Re: Enable data checksums by default

From: Peter Eisentraut <peter(at)eisentraut(dot)org>
To: Greg Sabino Mullane <htamfids(at)gmail(dot)com>, pgsql-hackers <pgsql-hackers(at)postgresql(dot)org>
Subject: Re: Enable data checksums by default
Date: 2024-08-08 10:11:38
Message-ID: 8f5b725d-1a6c-4ba6-a9ba-a67106fa2054@eisentraut.org
Views: Raw Message | Whole Thread | Download mbox | Resend email
Thread:
Lists: pgsql-hackers

On 07.08.24 00:46, Greg Sabino Mullane wrote:
> Currently, initdb only enables data checksums if passed the
> --data-checksums or -k argument. There was some hesitation years ago
> when this feature was first added, leading to the current situation
> where the default is off. However, many years later, there is wide
> consensus that this is an extraordinarily safe, desirable setting.
> Indeed, most (if not all) of the major commercial and open source
> Postgres systems currently turn this on by default. I posit you would be
> hard-pressed to find many systems these days in which it has NOT been
> turned on. So basically we have a de-facto standard, and I think it's
> time we flipped the switch to make it on by default.

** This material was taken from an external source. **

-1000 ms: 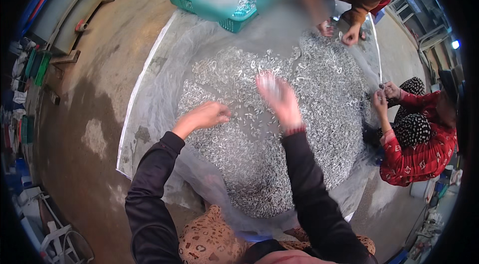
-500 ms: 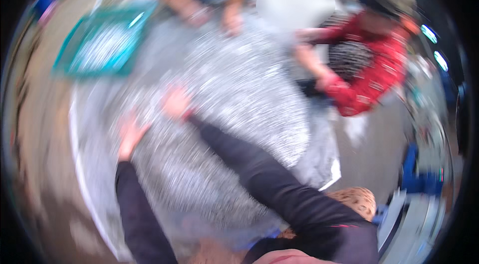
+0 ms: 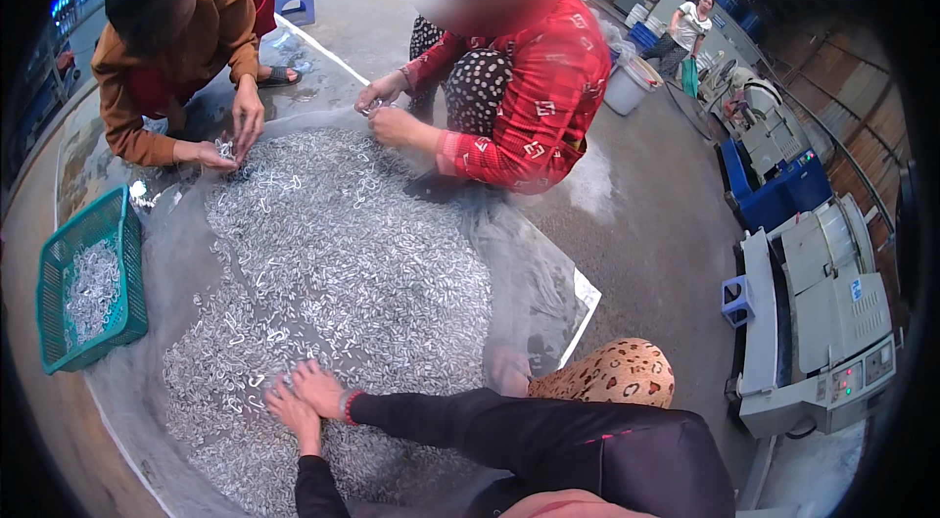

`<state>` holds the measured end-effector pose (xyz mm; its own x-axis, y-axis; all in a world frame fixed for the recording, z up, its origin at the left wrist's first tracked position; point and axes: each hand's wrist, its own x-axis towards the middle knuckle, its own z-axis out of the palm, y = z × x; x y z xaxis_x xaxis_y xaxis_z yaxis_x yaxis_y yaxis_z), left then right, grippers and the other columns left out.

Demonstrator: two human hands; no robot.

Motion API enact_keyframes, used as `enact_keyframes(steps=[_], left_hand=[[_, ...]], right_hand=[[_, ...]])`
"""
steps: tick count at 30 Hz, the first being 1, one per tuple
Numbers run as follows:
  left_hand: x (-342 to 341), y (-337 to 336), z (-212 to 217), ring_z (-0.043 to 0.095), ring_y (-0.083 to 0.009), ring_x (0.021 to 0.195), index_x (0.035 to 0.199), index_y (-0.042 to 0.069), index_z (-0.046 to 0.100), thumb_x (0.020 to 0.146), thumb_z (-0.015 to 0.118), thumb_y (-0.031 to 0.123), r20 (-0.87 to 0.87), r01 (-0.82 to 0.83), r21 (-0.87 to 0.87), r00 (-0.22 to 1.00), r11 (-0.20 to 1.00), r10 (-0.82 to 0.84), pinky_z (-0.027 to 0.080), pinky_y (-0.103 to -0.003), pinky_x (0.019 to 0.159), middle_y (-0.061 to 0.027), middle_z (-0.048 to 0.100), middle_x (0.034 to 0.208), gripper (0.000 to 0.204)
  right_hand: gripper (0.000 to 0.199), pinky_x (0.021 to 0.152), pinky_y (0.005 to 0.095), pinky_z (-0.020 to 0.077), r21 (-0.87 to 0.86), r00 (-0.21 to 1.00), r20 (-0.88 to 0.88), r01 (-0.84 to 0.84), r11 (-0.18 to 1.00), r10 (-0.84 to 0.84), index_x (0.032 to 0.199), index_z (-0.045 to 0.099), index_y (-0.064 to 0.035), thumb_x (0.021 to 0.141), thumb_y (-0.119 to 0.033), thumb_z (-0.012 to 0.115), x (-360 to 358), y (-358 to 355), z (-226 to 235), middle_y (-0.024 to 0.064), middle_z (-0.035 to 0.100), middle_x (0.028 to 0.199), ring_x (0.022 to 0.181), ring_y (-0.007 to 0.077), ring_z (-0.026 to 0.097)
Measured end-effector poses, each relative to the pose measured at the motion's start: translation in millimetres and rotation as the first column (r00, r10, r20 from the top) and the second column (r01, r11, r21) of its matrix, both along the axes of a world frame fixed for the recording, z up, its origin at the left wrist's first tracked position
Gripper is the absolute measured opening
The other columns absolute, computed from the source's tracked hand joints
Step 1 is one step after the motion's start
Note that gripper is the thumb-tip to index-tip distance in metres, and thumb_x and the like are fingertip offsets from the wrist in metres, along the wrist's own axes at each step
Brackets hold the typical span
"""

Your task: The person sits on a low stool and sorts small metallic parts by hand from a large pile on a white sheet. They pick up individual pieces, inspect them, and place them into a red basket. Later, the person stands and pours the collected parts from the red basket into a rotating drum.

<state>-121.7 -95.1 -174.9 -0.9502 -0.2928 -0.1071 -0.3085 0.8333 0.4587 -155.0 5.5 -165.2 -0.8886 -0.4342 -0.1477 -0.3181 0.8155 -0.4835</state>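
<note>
A broad heap of small silvery metal pieces [image 3: 333, 263] lies on a clear plastic sheet [image 3: 534, 268] spread on the concrete floor. My left hand [image 3: 290, 414] and my right hand [image 3: 315, 388] rest side by side on the near edge of the heap, fingers down among the pieces; what they grip is hidden. Both arms wear black sleeves, and a red band circles my right wrist. Across the heap, a person in an orange top [image 3: 186, 38] and a person in a red patterned top [image 3: 534, 77] pick at pieces with their hands.
A green plastic basket [image 3: 61, 268] holding some metal pieces stands at the left of the sheet. White and blue machines [image 3: 818, 322] line the right side. A white bucket [image 3: 632, 87] and a standing person are farther back. A small blue stool [image 3: 294, 1] sits behind.
The view has swung left to right, so the basket now sits at the left. My hands have drawn back from the middle of the heap to its near edge, close together.
</note>
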Motion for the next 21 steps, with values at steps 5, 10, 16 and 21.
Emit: enact_keyframes(steps=[5, 10, 16, 21], left_hand=[[9.8, 22.7, 39.6, 0.052, -0.0262, 0.1, 0.118, 0.007, 0.053, 0.089, 0.055, 0.024, 0.138, -0.143, 0.808, 0.989, 0.571, 0.052, 0.044, -0.039, 0.081, -0.0109, 0.053, 0.114, 0.034], [33.0, -0.6, 106.9, 0.058, -0.0146, 0.08, 0.104, 0.007, 0.058, 0.089, 0.057, 0.028, 0.232, -0.238, 0.948, 0.971, 0.211, 0.053, 0.047, -0.028, 0.059, -0.0033, 0.06, 0.094, 0.025], [53.4, -17.5, 168.5, 0.061, -0.0154, 0.083, 0.104, 0.006, 0.059, 0.09, 0.056, 0.024, 0.249, -0.251, 0.968, 0.967, 0.024, 0.063, 0.052, -0.031, 0.06, -0.0051, 0.062, 0.098, 0.023], [75.9, -20.9, 180.6, 0.055, -0.026, 0.113, 0.129, 0.001, 0.044, 0.09, 0.059, 0.014, 0.023, -0.023, 1.0, 1.0, 0.015, -0.005, 0.049, -0.038, 0.09, -0.012, 0.05, 0.13, 0.044]], right_hand=[[0.045, 0.06, 0.0383, 0.0564, -0.375, 0.75, 0.647, 0.472, 0.798, -0.139, 0.109, 0.049, 0.0108, 0.069, -0.003, 0.066, 12.7, 46.8, 34.9, 0.0219, 0.054, 0.105, 0.092, 0.0316, 0.059], [0.038, 0.059, 0.0361, 0.0576, -0.614, 0.514, 0.789, 0.655, 0.44, 0.336, 0.11, 0.05, 0.007, 0.077, -0.002, 0.064, 21.1, 72.2, 98.7, 0.0105, 0.057, 0.096, 0.085, 0.0213, 0.06], [0.031, 0.075, 0.0414, 0.0559, -0.633, 0.418, 0.715, 0.728, 0.264, 0.561, 0.113, 0.052, -0.0016, 0.083, -0.004, 0.061, 47.6, 97.5, 156.6, 0.0067, 0.055, 0.106, 0.098, 0.0194, 0.057], [0.029, 0.106, 0.0442, 0.0341, -0.382, 0.812, -0.385, -0.574, 0.724, 0.44, 0.112, 0.066, -0.0148, 0.083, -0.016, 0.062, 53.2, 123.6, 153.9, 0.009, 0.056, 0.122, 0.129, 0.0281, 0.038]])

I'm sympathetic to this proposal, but I want to raise some concerns.

My understanding was that the reason for some hesitation about adopting
data checksums was the performance impact. Not the checksumming itself,
but the overhead from hint bit logging. The last time I looked into
that, you could get performance impacts on the order of 5% tps. Maybe
that's acceptable, and you of course can turn it off if you want the
extra performance. But I think this should be discussed in this thread.

About the claim that it's already the de-facto standard. Maybe that is
approximately true for "serious" installations. But AFAICT, the popular
packagings don't enable checksums by default, so there is likely a
significant middle tier between "just trying it out" and serious
production use that don't have it turned on.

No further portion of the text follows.